Senator Ringuette: But that's on the international market. In regard to our internal market, do you, a financial institution with the big Canadian corporation, swap derivatives? And at what dollar amount, roughly?

Mr. Thorlakson: Again, I don't have the dollar amount. I think those numbers might be a rough proxy for the amount. Perhaps through the CBA we could get back to you with a better number estimate of the value of those transactions.

Senator Ringuette: Essentially, that is, from my perspective, the priority market in regard to the supervisory role of OSFI.

Mr. Thorlakson: It certainly is a fundamental part of OSFI's regulatory oversight. But getting back to even the earlier discussion and questions around OSFI's role, they regulate the banks' global activities, including the global derivatives activities. The derivatives are borderless. It's very important that we, a Canadian bank, be in a position to provide derivative transaction financial services to our Canadian corporate client base or institutional client base, but by no means is that the end of the story. Often, if we are taking on a risk from a client, we will be looking to off-load or hedge that risk and, by and large, that will happen internationally.
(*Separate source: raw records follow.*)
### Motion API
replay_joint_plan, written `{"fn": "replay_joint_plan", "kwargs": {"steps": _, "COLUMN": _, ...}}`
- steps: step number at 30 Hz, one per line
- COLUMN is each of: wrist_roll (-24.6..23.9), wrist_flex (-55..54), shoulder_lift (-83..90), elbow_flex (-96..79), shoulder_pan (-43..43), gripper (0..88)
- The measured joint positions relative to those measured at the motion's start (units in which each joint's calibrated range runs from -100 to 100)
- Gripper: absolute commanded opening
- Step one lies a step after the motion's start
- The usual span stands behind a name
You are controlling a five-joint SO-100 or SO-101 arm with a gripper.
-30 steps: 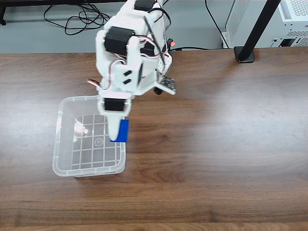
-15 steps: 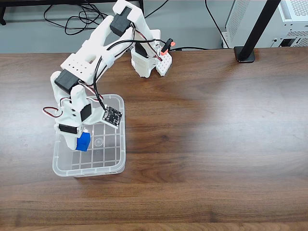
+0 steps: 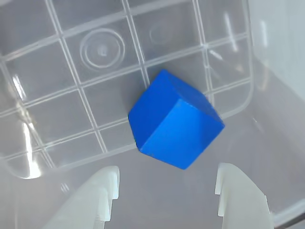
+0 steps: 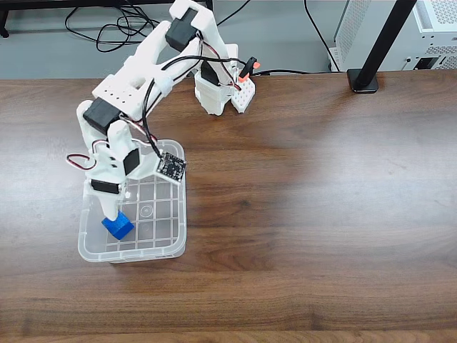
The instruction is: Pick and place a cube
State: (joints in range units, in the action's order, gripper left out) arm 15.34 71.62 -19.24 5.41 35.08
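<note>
The blue cube (image 3: 174,126) sits inside the clear plastic bin (image 3: 43,57), free of the fingers and tilted with one corner toward the camera in the wrist view. In the fixed view the cube (image 4: 118,227) is at the near-left part of the bin (image 4: 180,239). My gripper (image 3: 167,183) is open, with its two white fingertips (image 3: 107,183) spread on either side of the cube and nothing between them. From the fixed view the gripper (image 4: 111,211) points down into the bin just above the cube.
The bin stands on a brown wooden table (image 4: 307,214). My arm's base (image 4: 214,93) is at the table's back edge. A black stand foot (image 4: 363,81) sits at the back right, and cables (image 4: 121,28) lie beyond the table.
The gripper carried the cube from the bin's right rim to its left side. It has since opened, and the cube has dropped to the bin floor.
</note>
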Motion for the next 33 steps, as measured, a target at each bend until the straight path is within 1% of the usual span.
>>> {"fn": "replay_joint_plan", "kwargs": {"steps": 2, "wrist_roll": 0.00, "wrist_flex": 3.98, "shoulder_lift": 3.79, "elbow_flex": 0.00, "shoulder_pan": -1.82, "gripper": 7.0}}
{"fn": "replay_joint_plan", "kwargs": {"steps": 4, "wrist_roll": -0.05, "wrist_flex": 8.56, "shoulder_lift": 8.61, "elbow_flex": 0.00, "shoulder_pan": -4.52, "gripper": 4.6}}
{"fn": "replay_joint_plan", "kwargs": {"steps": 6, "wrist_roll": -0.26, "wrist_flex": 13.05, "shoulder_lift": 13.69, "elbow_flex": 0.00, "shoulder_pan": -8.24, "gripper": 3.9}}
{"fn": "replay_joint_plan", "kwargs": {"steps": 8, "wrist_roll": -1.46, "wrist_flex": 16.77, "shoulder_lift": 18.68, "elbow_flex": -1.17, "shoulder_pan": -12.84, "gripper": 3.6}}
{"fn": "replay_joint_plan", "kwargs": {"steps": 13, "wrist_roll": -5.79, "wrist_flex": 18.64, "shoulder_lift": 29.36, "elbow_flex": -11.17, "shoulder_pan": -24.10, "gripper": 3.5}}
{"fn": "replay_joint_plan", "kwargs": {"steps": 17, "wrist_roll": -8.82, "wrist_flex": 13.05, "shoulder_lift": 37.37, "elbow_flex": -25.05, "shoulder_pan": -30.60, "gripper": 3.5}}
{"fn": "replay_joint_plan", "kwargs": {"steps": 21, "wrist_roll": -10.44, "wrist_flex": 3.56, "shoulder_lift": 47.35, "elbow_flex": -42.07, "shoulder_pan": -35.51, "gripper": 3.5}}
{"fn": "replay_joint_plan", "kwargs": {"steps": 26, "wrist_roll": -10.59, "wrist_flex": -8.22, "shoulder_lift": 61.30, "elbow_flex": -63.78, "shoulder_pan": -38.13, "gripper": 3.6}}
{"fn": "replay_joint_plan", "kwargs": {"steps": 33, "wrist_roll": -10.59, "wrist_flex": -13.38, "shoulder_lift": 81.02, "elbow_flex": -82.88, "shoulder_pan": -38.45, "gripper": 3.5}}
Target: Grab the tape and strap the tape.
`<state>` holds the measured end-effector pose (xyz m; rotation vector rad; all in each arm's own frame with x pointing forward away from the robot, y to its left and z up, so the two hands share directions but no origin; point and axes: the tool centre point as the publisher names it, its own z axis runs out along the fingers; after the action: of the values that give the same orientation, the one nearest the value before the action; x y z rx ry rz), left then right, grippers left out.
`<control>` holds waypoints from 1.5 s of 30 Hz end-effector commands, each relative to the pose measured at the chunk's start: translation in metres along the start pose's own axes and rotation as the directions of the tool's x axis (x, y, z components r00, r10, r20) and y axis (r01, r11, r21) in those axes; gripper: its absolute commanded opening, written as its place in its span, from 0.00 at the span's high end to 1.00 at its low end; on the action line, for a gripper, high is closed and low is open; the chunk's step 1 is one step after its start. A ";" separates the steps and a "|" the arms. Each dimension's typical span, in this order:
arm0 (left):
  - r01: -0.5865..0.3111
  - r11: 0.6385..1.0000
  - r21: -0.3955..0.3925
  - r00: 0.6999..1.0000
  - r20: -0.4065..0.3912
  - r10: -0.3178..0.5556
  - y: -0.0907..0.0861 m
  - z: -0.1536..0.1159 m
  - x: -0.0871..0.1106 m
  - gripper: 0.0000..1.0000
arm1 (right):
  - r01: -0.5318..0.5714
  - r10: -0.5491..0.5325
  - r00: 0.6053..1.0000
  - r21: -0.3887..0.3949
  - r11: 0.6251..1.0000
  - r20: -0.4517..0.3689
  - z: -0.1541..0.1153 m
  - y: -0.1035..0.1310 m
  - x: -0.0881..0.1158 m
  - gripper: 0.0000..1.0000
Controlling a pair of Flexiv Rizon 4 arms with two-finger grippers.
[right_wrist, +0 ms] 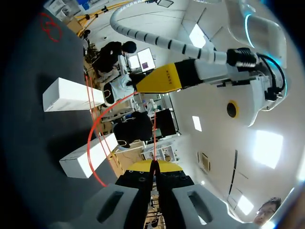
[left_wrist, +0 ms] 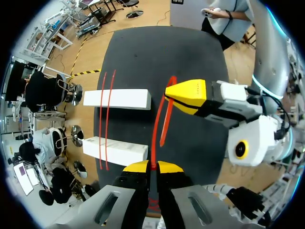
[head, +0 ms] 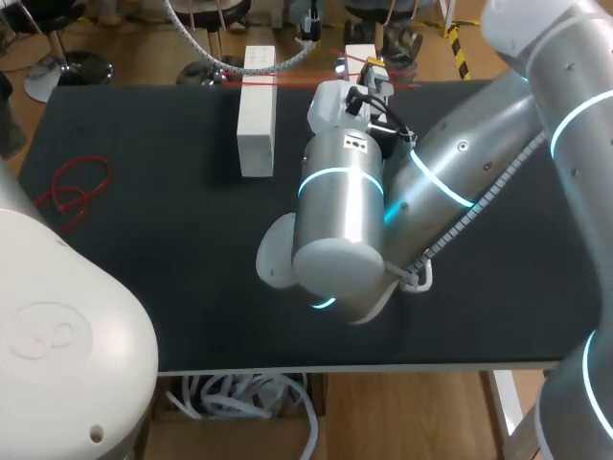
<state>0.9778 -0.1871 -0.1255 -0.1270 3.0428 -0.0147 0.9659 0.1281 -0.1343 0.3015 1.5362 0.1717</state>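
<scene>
Left claw (left_wrist: 152, 167) and right claw (right_wrist: 153, 166) each pinch the red tape (left_wrist: 153, 138) between squeezed-together tips. From there it loops, I think, around the two white boxes (left_wrist: 116, 99) on the tabletop (left_wrist: 190, 52).

One table (head: 192, 220), flat matte black top, running wide from left to right and filling most of the head view, with the far-left corner rounded. A thin pale front edge (head: 239, 370) runs along the near side, and a white leg (head: 505, 402) shows under the near-right end. Light is even and diffuse, so the top reads uniformly dark with a faint sheen.
</scene>
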 end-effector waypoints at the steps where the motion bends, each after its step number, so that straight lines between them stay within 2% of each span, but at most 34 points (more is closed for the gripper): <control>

You can't look at a piece of the market in isolation. The extent of the regulatory reforms are all designed to make sure that everybody develops regulations that are compatible and mutually respective of each other's jurisdiction.

Senator Ringuette: But you have to understand that, as you say, the Canadian portion of the world swap derivative market is 2 per cent of trillions of dollars. That is very important. It is important that we understand to what extent Canadians are at risk and to what extent OSFI will be able to routinely supervise what is happening with that financial product.

I have another question. Scotiabank, as my colleague has indicated earlier, has branches in different countries, mostly in central and Latin America and in the U.S. big time. Would you swap derivatives with a subsidiary in another country?

Mr. Thorlakson: A subsidiary of the bank?

Senator Ringuette: Yes.

Mr. Thorlakson: In certain cases, yes, we would, and that might be for a variety of reasons in terms of risk management.

In answer to your earlier question, again, the derivatives market is borderless, so to the extent that risks can occur or be shifted within an organization in other jurisdictions or with other institutions in other jurisdictions, it's very important that it be done on a compatible basis, so that those risks, to the extent that they have a knock-on effect in another jurisdiction, are understood.

The other outgrowth of the OTC derivatives reform is to create a much better dialogue among all the regulators with specific reference to the OTC derivatives market.

Senator Ringuette: But we don't have an internal Canadian institution that oversees these swaps in regard to the in- and-out — the flow — an institution like a securities market.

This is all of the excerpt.